As Jacob moves on to comment on his own sons, he wastes no time in condemning the first three sons for reasons we've already read about. These three squandered what could have been theirs when they chose to destroy rather than build up. Reuben's tribe is going to remain small and insignificant because of his self-aggrandizing action against his father, despite his incredible potential. Simeon and Levi will be destroyed because they chose to destroy in anger, and they will no longer be able to claim independence as tribes, remaining as helpless and dependent as the circumcised men and hamstrung oxen they attacked.

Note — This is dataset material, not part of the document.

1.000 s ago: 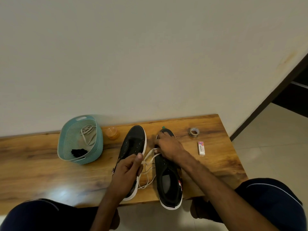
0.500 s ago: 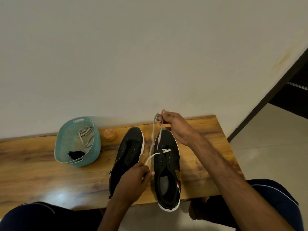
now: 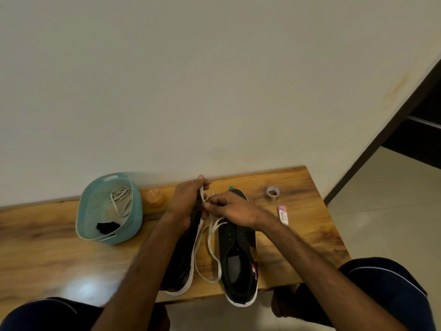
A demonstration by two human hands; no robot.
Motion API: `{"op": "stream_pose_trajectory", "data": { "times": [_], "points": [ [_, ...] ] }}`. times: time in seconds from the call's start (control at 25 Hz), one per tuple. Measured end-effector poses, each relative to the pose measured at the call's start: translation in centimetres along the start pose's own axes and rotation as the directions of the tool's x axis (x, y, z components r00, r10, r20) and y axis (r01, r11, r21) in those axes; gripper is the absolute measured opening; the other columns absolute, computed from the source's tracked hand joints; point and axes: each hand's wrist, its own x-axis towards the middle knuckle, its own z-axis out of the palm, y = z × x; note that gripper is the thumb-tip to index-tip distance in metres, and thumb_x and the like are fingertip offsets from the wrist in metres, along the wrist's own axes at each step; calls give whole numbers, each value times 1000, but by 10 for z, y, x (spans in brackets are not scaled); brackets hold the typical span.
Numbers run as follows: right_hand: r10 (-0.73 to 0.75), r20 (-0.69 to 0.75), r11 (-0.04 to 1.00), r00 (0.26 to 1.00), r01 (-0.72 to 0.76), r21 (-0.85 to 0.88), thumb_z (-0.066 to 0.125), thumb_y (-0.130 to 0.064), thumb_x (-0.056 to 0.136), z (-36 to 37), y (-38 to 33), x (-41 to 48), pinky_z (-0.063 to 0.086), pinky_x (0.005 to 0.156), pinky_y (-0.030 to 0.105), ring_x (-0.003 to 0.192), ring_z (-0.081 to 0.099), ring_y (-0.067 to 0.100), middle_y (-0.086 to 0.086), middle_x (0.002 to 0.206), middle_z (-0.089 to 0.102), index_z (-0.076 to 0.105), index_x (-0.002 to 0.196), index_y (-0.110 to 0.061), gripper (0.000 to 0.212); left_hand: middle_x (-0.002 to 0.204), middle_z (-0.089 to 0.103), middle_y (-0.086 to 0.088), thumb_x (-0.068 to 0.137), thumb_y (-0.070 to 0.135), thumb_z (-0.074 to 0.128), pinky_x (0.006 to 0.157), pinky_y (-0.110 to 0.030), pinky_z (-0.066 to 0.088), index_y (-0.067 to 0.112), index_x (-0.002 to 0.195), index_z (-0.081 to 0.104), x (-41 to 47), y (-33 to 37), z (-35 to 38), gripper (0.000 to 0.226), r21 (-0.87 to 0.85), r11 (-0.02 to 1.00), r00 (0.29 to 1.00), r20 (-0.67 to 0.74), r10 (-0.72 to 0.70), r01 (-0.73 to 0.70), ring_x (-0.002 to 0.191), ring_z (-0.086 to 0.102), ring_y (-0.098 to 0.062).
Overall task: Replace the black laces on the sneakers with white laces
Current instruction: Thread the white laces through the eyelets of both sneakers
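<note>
Left hand (image 3: 185, 206) forward now; basket (image 3: 133, 225): laces (image 3: 119, 196)

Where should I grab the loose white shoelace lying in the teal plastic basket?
Probably pinch the loose white shoelace at its bunched loops in the far end of the teal plastic basket, coming straight down from above: the basket's walls block the sides, and its top is open.
</note>
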Motion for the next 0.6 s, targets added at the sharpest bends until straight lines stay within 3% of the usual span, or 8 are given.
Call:
{"op": "stream_pose_trajectory", "data": {
  "times": [0.08,0.16,0.24,0.32,0.4,0.6],
  "points": [
    [74,16,996,997,-75,56,39,-39,105,3,4,1,50,81,27,81,66,8,-8,84,71,71,100,-9,44,84,60,-10,104,26,47,55,-31,46,7,90,66,3,-3,-4,30,28,992,991,-51,126,-124,65,54,-24],
    [175,-13,957,984,-167,237,35,-54,102,4,9,4,51,92,34,98,67,18,-1,98,72,68,111,-10,55,77,60,-8,104,19,45,58,-31,46,6,88,64,-5,-9,-10,28,74,968,970,58,235,-239,65,53,-25],
    [241,-1,812,971,-201,548,36,-58,99,2,11,8,48,101,45,101,66,23,3,101,70,65,115,-10,58,71,60,-1,103,14,44,57,-22,45,7,90,64,-20,-22,-18,25,209,938,945,237,227,-278,60,54,-13],
    [218,-5,672,976,-146,726,38,-49,102,-5,8,10,43,105,50,106,63,22,7,113,71,62,126,-8,53,72,61,3,103,16,46,59,-23,45,16,91,67,-29,-38,-28,25,385,876,929,332,164,-292,60,53,-8],
    [199,-54,644,979,-89,760,40,-39,104,-14,4,7,44,104,47,108,63,18,5,120,70,63,128,-13,42,75,63,1,102,18,47,64,-25,46,22,90,68,-34,-51,-39,25,521,801,935,331,127,-294,63,55,-6],
    [265,-205,677,942,-30,735,43,-30,105,-31,4,-1,47,94,41,87,64,13,-1,95,75,71,102,-17,30,82,65,5,102,24,48,62,-16,47,28,93,67,-49,-65,-43,21,685,664,938,336,78,-301,72,60,3]
  ]
}}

Judah, the one for whom the Jews would be named, the one from whom all kings to Jesus himself would come, is depicted as a royal lion, a terror in righteous war and the bearer of authority. The Messiah would be of Judah, and would unite the donkey, the old nation, and the donkey's foal, the "unbroken" Gentiles, in his incredibly fertile vineyard. The wine, the Blood of Christ, washed clean Judah, and then the shining, glorious Messiah would reign.
Zebulun's territory of seashore and harbors, and the hard labor of the tribe of Issachar are allusions to the later tribes, and Dan's "judgement" of the tribes was an indication of Samson, who was a Danite. Asher's very fruitful land was mentioned, and Benjamin, the tribe of zealous St. Paul, whose land was the site of a terrible war, was prophetically described.